KTT ASEAN 2026 yang akan digelar di Cebu, Filipina, menempatkan ketahanan regional terhadap bencana sebagai salah satu agenda utama. Agenda ini disebut sejalan dengan komitmen bersama negara-negara ASEAN untuk melindungi masyarakat dari bencana alam.
Pernyataan tersebut disampaikan Pelaksana Tugas Sekretaris Kantor Komunikasi Presiden Filipina, Dave Gomez, pada Selasa (5/5/2026) saat pembukaan Pusat Media Internasional ASEAN (IMC) 2026 di Museum Mactan World, Kota Lapu-Lapu, Filipina. Ia mengatakan negara-negara anggota ASEAN telah berkomitmen pada kerangka kerja kolaboratif yang memperkuat sistem peringatan dini berbasis masyarakat, mempercepat respons kemanusiaan, serta menyediakan dukungan bagi penduduk yang terdampak.

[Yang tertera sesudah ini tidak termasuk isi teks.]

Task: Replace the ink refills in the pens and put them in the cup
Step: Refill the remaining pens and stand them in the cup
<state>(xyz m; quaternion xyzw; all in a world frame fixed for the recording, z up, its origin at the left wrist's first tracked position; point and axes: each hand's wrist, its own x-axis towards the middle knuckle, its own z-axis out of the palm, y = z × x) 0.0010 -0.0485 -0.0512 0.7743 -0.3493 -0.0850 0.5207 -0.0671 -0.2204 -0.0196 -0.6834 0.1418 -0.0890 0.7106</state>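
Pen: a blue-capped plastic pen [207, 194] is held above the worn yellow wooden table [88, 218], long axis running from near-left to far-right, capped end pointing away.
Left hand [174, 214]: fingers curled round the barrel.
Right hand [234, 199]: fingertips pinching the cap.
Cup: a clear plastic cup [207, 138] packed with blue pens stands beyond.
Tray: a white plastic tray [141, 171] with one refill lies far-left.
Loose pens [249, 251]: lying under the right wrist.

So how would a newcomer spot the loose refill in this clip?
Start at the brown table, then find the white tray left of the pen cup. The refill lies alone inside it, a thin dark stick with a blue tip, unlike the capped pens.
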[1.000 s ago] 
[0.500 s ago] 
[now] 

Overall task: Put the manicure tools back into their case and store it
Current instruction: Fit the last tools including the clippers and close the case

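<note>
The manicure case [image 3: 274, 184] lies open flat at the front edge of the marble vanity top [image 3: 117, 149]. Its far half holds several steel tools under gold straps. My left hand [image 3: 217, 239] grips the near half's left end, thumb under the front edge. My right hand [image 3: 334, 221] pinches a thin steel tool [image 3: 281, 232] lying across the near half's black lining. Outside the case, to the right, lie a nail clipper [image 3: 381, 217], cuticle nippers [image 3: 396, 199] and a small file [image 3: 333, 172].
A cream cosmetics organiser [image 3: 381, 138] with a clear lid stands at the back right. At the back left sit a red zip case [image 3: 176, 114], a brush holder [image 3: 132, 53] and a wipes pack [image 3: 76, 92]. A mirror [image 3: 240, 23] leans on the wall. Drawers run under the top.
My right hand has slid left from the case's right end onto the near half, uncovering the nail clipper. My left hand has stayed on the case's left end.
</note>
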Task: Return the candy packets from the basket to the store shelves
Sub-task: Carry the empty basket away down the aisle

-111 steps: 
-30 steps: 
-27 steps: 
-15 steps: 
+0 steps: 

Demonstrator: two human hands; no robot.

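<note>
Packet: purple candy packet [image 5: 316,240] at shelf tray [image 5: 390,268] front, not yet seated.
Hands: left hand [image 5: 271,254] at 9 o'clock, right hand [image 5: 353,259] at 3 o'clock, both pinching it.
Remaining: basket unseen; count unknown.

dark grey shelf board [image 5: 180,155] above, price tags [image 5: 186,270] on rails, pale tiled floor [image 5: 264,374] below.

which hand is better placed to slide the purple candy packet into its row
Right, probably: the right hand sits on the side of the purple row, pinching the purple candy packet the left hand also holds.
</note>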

Dalam keterangan pada Rabu (6/5/2026), Gomez menjelaskan sinergi regional itu ditujukan agar bencana vulkanik, seperti letusan Gunung Mayon pada Sabtu, 2 Mei 2026, tidak semakin memperburuk kondisi kelompok rentan. Ia menyampaikan harapan agar strategi ketahanan dapat dimaksimalkan, termasuk yang bersifat inklusif dan berpusat pada masyarakat.
Terkait insiden letusan Gunung Mayon di Albay, Presiden Filipina Ferdinand Marcos Jr. disebut telah menginstruksikan lembaga pemerintah untuk melakukan pemeriksaan situasi, memberikan bantuan medis segera, dan melakukan pembersihan di wilayah terdampak.
Sebelumnya, pada Maret, Filipina juga mengusulkan Kerangka Kerja Protokol Strategis Manila-ASEAN untuk Keadaan Darurat dan Transformasi Komprehensif (Manila-ASPECT). Usulan ini bertujuan meningkatkan respons bencana ASEAN serta memperkuat koordinasi regional. Rancangan Manila-ASPECT mengajukan pendekatan standar bagi negara-negara ASEAN untuk meningkatkan integrasi regional, termasuk berbagi data, logistik, dan proses lintas batas, dengan orientasi pada masyarakat dan berbasis hak.
Selain ketahanan bencana, KTT ASEAN 2026 juga akan membahas keamanan energi. Pembahasan ini mengemuka di tengah dampak kenaikan harga bahan bakar di Asia yang dikaitkan dengan konflik AS-Israel dengan Iran. Dalam konteks itu, disebutkan bahwa atas inisiatif Presiden Ferdinand R. Marcos Jr., para pemimpin memfokuskan kembali agenda untuk memasukkan diskusi mengenai keamanan energi dan respons terpadu guna mengurangi dampak negatif di masing-masing negara anggota.